DIRECTIONS FOR THIS TASK
Of the lines below, write out exactly those from the line with "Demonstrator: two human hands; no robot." through the line with "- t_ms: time", both included, and skip the rest.

-=-=-

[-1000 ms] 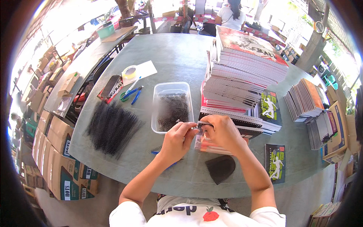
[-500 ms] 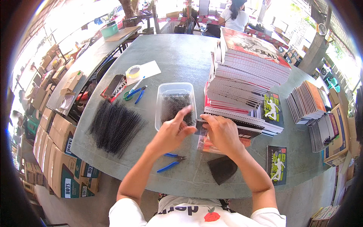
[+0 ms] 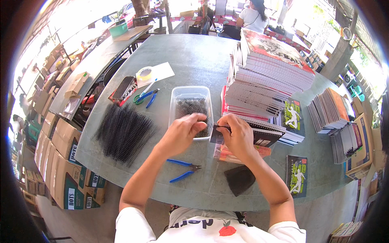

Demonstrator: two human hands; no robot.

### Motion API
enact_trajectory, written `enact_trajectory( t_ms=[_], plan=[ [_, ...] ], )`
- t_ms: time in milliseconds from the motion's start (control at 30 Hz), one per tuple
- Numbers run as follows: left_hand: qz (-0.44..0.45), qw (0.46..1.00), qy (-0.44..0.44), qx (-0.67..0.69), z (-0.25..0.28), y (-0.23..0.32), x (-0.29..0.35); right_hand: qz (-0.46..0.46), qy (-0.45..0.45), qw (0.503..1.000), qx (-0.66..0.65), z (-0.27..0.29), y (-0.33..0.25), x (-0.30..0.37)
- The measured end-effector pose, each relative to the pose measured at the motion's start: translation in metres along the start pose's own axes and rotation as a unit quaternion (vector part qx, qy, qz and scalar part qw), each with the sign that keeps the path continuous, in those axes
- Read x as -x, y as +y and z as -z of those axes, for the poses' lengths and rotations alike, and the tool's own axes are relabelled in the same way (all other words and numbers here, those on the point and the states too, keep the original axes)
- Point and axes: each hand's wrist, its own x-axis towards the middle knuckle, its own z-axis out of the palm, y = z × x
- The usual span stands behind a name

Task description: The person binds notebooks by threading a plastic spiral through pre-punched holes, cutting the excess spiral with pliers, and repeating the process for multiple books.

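Notebook [image 3: 216, 138], dark-covered, sits just right of the tub [image 3: 190, 92], clamped by the right hand [image 3: 236, 133], thumb against fingers. The left hand [image 3: 185, 131] is over the tub's near side, fingertips drawn close to the thumb (whether they grip the thin coil [image 3: 211, 126] beside them, I cannot tell). A careless tug could bend that coil; a slack right-hand pinch could let the notebook slip askew.

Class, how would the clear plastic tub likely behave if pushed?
The clear plastic tub probably slides rather than tips: it sits flat on the table. It is likely light for its size, holding thin, open coils. Open-topped, it might spill them if tilted.
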Motion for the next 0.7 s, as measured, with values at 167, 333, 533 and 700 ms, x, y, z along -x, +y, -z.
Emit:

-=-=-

TASK SOLUTION
Demonstrator: two human hands; no robot.

### Motion API
enact_trajectory, written `enact_trajectory( t_ms=[_], plan=[ [_, ...] ], )`
- t_ms: time in milliseconds from the motion's start (control at 30 Hz), one per tuple

Nothing remains to be done in this exercise.